7/24/09

Mississippi Higher Education in Trouble

The University of Southern Mississippi SealImage via Wikipedia

This rant has been brewing for some time now, but I can't say that I've gained much clarity or perspective yet. I'm still too mad. Maybe this will be cathartic, and if not, maybe it will at least be informative to others.

Higher education in the state of Mississippi has long been subpar and about to get worse as a result of sweeping budget cuts brought on by our faltering economy. Prior to the pending cuts, our plight was already notable.
  • Professors at Mississippi's public universities are paid less than the southeast regional average.
  • Mississippi universities are notorious for hiring their own graduates, a practice most universities avoid because in tends to prevent the infusion of new ideas.
  • Faculty at research-extensive universities have higher teaching loads than those at most research-extensive universities in other states.
  • Higher education is one of the last priorities for legislative funding in our state in that it is generally the last area of the budget to be considered.
  • Mississippi's universities routinely admit students who are ill-prepared for higher education and would never qualify for admission in other states.
  • Faculty and staff at Mississippi's public universities do not receive yearly cost-of-living increases in pay, a common practice in most other states.
Collectively, these factors produce low morale, frequent turnover, and impaired productivity among staff and faculty. Students suffer, and so do the communities which would benefit from what healthy universities offer. The economy of our state is affected, as employers who need educated employees are going to look elsewhere.

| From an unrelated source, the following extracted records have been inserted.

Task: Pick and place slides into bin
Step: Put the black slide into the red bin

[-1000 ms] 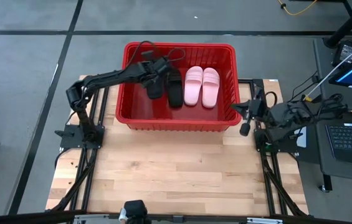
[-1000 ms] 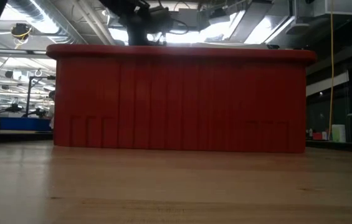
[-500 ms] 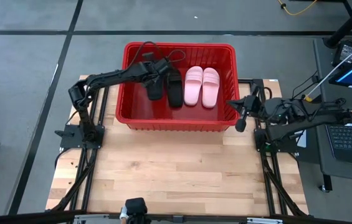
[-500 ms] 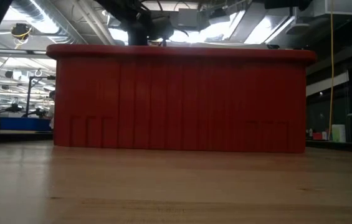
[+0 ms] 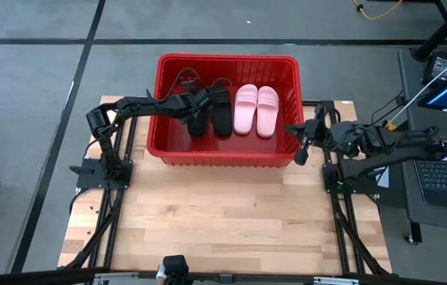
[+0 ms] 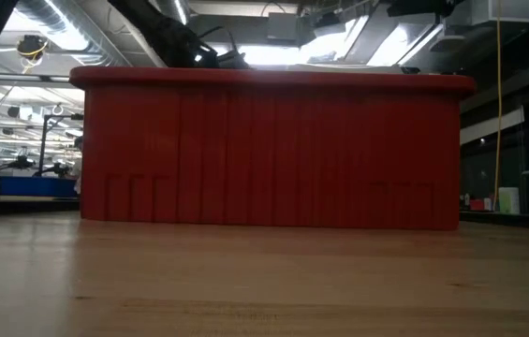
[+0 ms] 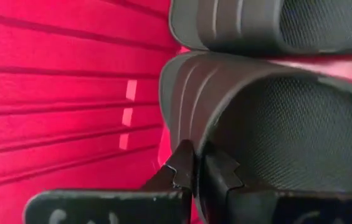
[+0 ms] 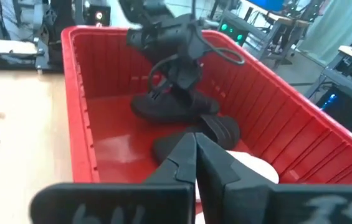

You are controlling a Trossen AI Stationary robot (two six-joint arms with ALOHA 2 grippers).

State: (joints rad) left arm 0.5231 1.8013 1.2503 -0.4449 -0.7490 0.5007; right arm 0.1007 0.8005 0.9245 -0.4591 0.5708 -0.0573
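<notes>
Slides are all in the bin now: the light pink pair lies side by side toward the right half, the two black slides just beside it toward the middle. Left gripper reaches in over the left wall, low over the nearer black slide, and its wrist view has the fingertips pressed together, tips right at that slide's strap edge; whether they pinch it, I can't tell. Right gripper hangs just outside the bin's right wall, near the front corner, fingers closed with nothing between them. From table height, only the red slotted front shows, standing on the wooden table.
</notes>
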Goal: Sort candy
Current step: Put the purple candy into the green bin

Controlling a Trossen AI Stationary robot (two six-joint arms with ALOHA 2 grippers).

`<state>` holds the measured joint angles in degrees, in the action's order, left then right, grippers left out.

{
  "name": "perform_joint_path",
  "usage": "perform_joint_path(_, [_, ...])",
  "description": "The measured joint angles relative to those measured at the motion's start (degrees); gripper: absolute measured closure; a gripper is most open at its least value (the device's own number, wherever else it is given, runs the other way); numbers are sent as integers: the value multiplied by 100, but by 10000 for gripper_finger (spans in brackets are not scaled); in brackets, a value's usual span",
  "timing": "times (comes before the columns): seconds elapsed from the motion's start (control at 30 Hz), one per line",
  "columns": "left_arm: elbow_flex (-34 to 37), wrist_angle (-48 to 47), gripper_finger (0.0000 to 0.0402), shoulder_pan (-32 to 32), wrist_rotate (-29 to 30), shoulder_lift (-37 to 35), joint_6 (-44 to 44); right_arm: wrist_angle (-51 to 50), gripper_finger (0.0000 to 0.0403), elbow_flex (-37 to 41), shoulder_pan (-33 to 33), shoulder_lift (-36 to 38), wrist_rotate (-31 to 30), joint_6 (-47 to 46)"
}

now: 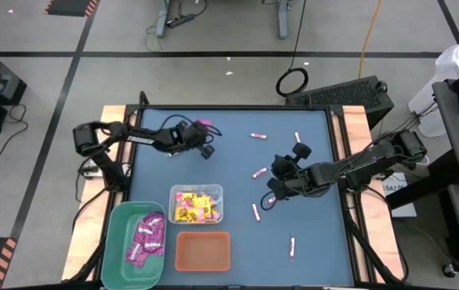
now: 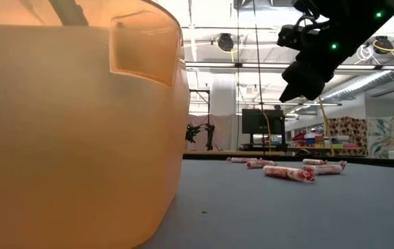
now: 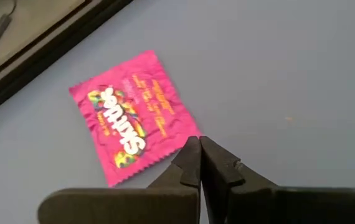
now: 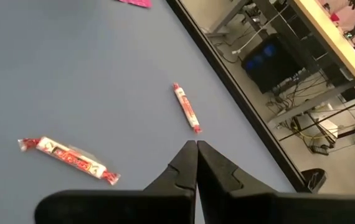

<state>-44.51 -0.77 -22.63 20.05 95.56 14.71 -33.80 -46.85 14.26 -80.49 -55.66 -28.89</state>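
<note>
Left pincer (image 3: 199, 144) is clenched on nothing, tips just beside a magenta packet (image 3: 134, 115) lying flat near the bench's (image 1: 318, 242) far edge. Right pincer (image 4: 196, 148), also clenched empty, hangs over scattered pink-and-white sticks (image 4: 186, 107). Orange bin (image 2: 72, 124) blocks much of the low view.

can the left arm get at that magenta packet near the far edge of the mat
Probably yes. The left gripper sits right at the corner of the magenta packet, which lies flat on bare mat with nothing beside it. Its jaws are shut, seemingly at the packet's edge, not clearly gripping it.
</note>
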Motion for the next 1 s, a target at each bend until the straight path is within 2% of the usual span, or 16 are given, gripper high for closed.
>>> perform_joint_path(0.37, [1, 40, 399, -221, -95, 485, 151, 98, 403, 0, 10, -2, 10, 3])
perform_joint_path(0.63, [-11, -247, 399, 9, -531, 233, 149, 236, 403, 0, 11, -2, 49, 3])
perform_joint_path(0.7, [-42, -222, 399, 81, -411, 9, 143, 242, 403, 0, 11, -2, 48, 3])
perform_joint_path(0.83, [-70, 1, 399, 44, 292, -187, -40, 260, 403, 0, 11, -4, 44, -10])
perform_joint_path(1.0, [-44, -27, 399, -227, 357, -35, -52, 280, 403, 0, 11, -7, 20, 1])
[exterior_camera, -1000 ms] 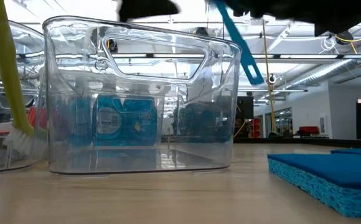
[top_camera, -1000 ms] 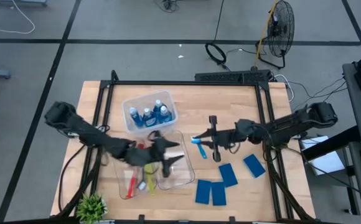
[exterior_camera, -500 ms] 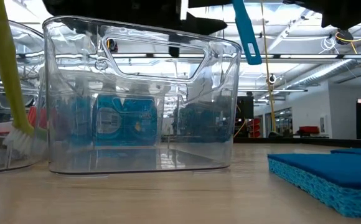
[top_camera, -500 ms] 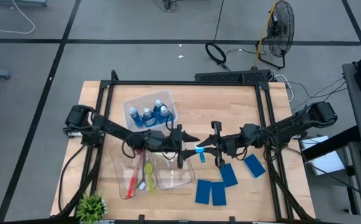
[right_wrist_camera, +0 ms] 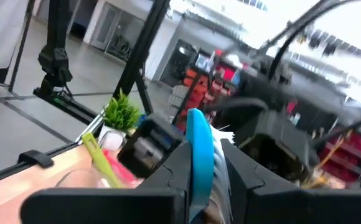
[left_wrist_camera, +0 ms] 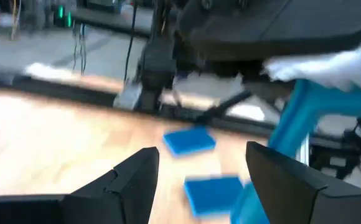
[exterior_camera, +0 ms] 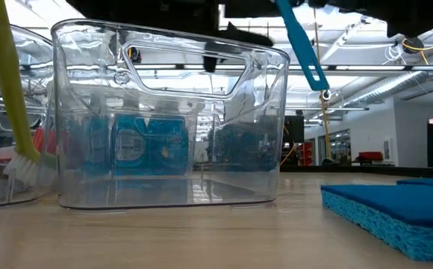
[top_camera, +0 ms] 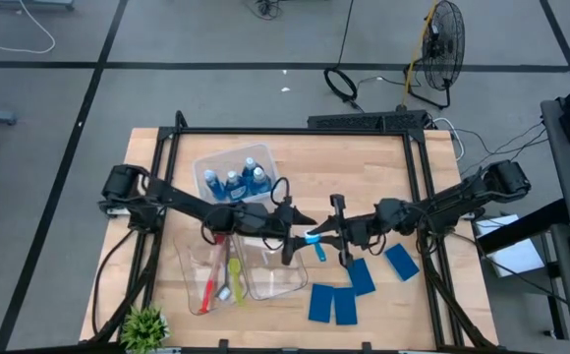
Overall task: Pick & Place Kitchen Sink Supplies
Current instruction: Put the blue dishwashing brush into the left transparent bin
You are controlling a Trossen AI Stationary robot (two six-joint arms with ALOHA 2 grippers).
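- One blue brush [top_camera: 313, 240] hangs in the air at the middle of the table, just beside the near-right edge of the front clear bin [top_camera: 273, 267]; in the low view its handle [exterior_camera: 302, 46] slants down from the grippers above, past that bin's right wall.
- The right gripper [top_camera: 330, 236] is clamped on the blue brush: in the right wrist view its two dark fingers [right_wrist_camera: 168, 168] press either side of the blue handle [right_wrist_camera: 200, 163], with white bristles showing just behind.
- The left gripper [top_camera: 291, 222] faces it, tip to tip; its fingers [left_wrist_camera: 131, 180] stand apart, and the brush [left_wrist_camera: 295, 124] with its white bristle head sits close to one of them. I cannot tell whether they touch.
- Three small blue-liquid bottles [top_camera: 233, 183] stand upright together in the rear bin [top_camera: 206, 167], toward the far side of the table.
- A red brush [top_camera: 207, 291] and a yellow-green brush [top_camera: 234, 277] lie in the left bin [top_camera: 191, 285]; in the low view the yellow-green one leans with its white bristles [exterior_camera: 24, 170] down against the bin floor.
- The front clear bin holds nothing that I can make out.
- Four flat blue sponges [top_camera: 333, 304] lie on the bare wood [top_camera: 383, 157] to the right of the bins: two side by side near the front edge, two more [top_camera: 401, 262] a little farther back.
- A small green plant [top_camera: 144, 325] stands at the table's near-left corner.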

In this context, the University of Southern Mississippi has announced plans to cut an additional $10-$12 million. Because the university already operates on a shoestring budget and the IHL board will not allow a tuition increase, the only way to accomplish these cuts is to eliminate entire programs (including some undergraduate majors) and fire faculty and staff. Despite the positive spin university PR officials are going to try to put on this, the reality on the ground is that these cuts are going to devastate an already impaired system.

As we eagerly await economic recovery, we seem to be doing everything we can to postpone it. Gutting our universities is not going to make it any easier to improve Mississippi's economic plight; it will keep is stuck in this hole even longer. Anyone who wants to see Mississippi's economy improve should be demanding that our state legislature funds education in our state.

Some say that this is just a temporary fix and that any programs that are shut down now can simply be reopened once we are out of the recession. Unfortunately, that is not how it works. Effective programs take many years to build, and few accrediting bodies are going to want to take a chance on an institution with this sort of history. These decisions, once implemented, are not going to be easy to reverse.

The only conclusion I am able to draw from all of this is that education is not valued in the state of Mississippi. I suppose that should not come as much of a surprise. After all, a blog like this probably wouldn't be necessary in an area that was serious about education. But surprising or not, it still stings.